Reproduce, please, only the lines from the first line below to the line containing "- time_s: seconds", inclusive.

##### INFORMATION SHOWN #####

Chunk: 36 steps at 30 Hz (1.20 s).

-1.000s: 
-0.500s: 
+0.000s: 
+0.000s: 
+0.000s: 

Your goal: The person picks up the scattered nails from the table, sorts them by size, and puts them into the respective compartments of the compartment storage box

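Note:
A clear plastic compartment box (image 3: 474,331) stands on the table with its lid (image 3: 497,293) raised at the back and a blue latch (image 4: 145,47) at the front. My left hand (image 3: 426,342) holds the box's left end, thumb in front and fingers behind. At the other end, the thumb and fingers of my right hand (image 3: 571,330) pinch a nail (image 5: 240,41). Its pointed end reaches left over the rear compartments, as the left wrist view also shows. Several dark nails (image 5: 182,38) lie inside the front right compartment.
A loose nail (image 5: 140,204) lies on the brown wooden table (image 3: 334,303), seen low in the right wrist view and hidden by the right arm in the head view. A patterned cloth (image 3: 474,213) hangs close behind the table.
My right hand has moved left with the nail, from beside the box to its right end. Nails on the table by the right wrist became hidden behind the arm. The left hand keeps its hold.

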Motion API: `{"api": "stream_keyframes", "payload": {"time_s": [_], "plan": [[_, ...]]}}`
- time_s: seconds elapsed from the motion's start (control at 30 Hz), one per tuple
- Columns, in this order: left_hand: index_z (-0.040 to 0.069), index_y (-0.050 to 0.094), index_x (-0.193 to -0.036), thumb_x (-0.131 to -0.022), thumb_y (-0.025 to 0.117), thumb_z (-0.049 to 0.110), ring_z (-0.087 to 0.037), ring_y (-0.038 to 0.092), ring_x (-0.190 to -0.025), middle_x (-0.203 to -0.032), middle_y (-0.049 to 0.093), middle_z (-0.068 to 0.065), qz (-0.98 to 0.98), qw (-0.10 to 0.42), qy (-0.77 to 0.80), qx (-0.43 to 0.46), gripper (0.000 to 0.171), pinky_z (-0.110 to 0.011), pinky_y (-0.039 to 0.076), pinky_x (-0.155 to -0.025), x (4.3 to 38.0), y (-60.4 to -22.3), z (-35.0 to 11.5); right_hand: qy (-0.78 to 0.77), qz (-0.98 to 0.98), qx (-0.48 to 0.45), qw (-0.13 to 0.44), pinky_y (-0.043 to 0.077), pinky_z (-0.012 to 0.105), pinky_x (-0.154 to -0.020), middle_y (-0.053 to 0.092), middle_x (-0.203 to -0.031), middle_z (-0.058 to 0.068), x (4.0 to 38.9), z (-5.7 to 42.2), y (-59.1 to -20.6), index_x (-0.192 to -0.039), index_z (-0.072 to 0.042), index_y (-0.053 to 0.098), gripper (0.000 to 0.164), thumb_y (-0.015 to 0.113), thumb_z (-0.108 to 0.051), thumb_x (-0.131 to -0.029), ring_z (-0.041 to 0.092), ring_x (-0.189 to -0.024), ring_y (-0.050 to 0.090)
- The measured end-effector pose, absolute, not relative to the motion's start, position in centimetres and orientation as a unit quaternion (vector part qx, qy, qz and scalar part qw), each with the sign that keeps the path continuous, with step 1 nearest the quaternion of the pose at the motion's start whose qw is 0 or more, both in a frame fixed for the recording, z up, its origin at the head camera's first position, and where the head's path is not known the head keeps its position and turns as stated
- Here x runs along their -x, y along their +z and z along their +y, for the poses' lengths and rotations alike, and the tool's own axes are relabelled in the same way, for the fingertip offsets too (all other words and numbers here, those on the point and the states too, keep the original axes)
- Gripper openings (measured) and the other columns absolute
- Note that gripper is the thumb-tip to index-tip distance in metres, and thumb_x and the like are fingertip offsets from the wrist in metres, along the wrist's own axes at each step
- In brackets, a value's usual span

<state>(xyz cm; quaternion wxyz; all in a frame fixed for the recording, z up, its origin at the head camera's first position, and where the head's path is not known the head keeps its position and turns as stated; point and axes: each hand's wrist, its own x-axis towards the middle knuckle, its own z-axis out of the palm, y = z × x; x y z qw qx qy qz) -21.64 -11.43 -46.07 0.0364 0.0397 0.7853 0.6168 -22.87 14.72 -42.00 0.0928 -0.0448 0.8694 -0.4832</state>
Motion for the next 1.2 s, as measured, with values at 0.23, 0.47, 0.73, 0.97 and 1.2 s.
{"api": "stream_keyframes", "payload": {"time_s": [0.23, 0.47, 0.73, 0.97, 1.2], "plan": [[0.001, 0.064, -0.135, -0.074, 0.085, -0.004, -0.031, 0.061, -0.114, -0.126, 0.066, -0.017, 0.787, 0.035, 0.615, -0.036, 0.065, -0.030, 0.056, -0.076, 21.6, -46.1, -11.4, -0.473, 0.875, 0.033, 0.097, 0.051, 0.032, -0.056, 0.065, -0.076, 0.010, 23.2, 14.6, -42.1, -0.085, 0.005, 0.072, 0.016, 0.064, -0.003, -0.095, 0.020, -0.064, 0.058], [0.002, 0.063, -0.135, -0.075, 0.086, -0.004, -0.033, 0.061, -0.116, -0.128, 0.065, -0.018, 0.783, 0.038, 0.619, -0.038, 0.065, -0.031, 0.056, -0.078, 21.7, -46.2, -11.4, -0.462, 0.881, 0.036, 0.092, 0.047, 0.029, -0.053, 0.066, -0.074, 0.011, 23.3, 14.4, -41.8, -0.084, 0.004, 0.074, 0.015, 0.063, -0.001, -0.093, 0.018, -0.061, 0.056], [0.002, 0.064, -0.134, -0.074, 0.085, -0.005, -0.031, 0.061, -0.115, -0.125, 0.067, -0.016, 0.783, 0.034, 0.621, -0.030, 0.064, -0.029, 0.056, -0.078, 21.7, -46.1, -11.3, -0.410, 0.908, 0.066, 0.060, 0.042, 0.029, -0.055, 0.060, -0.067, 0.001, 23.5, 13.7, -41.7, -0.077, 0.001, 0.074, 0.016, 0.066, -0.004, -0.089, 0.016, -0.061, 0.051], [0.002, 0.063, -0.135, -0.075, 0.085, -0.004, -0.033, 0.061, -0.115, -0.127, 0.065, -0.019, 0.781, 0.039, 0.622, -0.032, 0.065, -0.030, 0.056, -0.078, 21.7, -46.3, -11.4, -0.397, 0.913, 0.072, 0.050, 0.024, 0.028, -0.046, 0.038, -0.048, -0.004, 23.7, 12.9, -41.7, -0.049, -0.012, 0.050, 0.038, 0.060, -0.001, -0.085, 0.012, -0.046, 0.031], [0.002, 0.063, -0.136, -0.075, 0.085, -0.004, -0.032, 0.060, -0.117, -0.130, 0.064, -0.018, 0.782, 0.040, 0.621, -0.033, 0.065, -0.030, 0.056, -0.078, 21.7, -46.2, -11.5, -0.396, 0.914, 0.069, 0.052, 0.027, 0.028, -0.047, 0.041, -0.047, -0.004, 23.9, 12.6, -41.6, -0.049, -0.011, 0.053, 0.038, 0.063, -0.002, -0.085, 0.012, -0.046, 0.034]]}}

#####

SOLUTION FOR THIS EXERCISE:
Chunk: 36 steps at 30 Hz (1.20 s).

-1.000s: 
-0.500s: 
+0.000s: 
+0.000s: 
+0.000s: 

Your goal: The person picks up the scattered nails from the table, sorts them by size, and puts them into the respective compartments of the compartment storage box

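Note:
A clear plastic compartment box (image 3: 474,331) stands on the table with its lid (image 3: 497,293) raised at the back and a blue latch (image 4: 145,47) at the front. My left hand (image 3: 426,342) holds the box's left end, thumb in front and fingers behind. At the other end, the thumb and fingers of my right hand (image 3: 571,330) pinch a nail (image 5: 240,41). Its pointed end reaches left over the rear compartments, as the left wrist view also shows. Several dark nails (image 5: 182,38) lie inside the front right compartment.
A loose nail (image 5: 140,204) lies on the brown wooden table (image 3: 334,303), seen low in the right wrist view and hidden by the right arm in the head view. A patterned cloth (image 3: 474,213) hangs close behind the table.
My right hand has moved left with the nail, from beside the box to its right end. Nails on the table by the right wrist became hidden behind the arm. The left hand keeps its hold.
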
Motion API: `{"api": "stream_keyframes", "payload": {"time_s": [_], "plan": [[_, ...]]}}`
- time_s: seconds elapsed from the motion's start (control at 30 Hz), one per tuple

No more output is needed here.